--- START ---

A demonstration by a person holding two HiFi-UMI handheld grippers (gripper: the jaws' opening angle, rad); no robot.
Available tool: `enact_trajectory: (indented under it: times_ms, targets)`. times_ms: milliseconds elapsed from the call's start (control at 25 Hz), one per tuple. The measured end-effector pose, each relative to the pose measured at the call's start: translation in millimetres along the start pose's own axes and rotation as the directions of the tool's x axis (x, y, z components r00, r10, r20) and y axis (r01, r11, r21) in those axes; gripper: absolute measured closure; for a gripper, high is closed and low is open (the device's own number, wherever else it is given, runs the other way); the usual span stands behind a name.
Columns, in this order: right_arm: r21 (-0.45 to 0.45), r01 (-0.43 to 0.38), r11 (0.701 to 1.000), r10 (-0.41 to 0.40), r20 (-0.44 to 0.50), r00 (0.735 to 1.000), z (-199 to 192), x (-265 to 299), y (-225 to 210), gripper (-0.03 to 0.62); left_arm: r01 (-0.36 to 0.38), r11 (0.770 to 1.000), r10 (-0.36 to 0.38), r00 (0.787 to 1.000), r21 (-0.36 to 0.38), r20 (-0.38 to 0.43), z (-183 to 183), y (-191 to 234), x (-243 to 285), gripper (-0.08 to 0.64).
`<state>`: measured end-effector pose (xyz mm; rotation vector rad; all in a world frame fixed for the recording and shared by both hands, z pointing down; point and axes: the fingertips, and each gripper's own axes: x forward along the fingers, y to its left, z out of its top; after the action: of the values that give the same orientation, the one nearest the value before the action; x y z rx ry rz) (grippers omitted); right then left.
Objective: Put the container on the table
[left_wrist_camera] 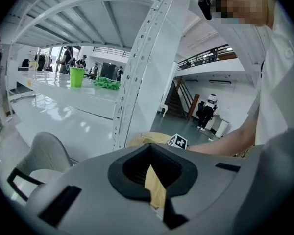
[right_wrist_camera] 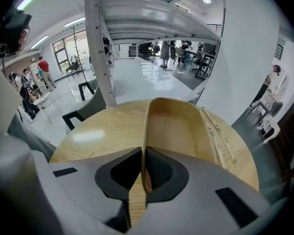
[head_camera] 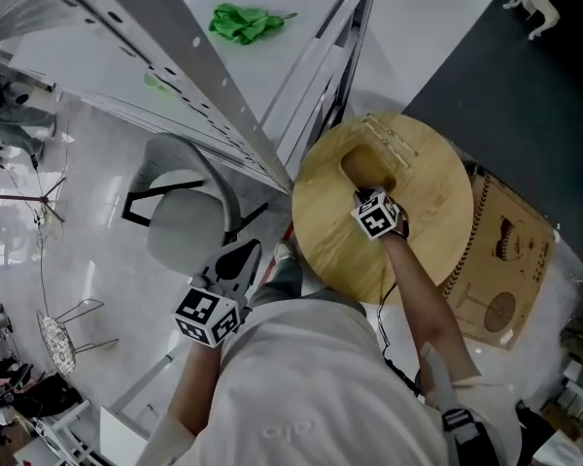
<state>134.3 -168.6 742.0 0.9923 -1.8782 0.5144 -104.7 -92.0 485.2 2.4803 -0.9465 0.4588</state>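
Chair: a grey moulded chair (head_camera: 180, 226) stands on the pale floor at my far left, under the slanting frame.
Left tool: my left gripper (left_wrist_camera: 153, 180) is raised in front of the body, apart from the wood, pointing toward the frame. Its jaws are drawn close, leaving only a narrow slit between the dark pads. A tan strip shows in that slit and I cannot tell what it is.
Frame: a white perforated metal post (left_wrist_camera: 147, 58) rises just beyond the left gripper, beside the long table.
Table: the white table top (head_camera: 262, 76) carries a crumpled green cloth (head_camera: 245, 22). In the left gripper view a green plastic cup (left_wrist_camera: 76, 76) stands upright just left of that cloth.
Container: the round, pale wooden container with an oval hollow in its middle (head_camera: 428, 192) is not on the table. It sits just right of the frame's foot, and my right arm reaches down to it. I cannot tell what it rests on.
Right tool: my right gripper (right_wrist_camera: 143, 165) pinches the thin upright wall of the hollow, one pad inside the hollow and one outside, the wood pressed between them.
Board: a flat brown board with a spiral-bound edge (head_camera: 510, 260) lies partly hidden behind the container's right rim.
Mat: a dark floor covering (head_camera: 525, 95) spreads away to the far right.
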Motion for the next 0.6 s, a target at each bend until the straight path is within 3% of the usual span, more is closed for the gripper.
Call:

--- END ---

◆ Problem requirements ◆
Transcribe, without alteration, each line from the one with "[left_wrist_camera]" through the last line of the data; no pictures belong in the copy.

◆ Answer section ◆
[left_wrist_camera] 
[right_wrist_camera] 
[head_camera] 
<state>134.3 -168.6 742.0 0.9923 -1.8782 0.5144 -104.7 -92.0 485.2 2.4803 -0.9465 0.4588</state>
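Chair: a grey moulded chair (head_camera: 180, 226) stands on the pale floor at my far left, under the slanting frame.
Left tool: my left gripper (left_wrist_camera: 153, 180) is raised in front of the body, apart from the wood, pointing toward the frame. Its jaws are drawn close, leaving only a narrow slit between the dark pads. A tan strip shows in that slit and I cannot tell what it is.
Frame: a white perforated metal post (left_wrist_camera: 147, 58) rises just beyond the left gripper, beside the long table.
Table: the white table top (head_camera: 262, 76) carries a crumpled green cloth (head_camera: 245, 22). In the left gripper view a green plastic cup (left_wrist_camera: 76, 76) stands upright just left of that cloth.
Container: the round, pale wooden container with an oval hollow in its middle (head_camera: 428, 192) is not on the table. It sits just right of the frame's foot, and my right arm reaches down to it. I cannot tell what it rests on.
Right tool: my right gripper (right_wrist_camera: 143, 165) pinches the thin upright wall of the hollow, one pad inside the hollow and one outside, the wood pressed between them.
Board: a flat brown board with a spiral-bound edge (head_camera: 510, 260) lies partly hidden behind the container's right rim.
Mat: a dark floor covering (head_camera: 525, 95) spreads away to the far right.
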Motion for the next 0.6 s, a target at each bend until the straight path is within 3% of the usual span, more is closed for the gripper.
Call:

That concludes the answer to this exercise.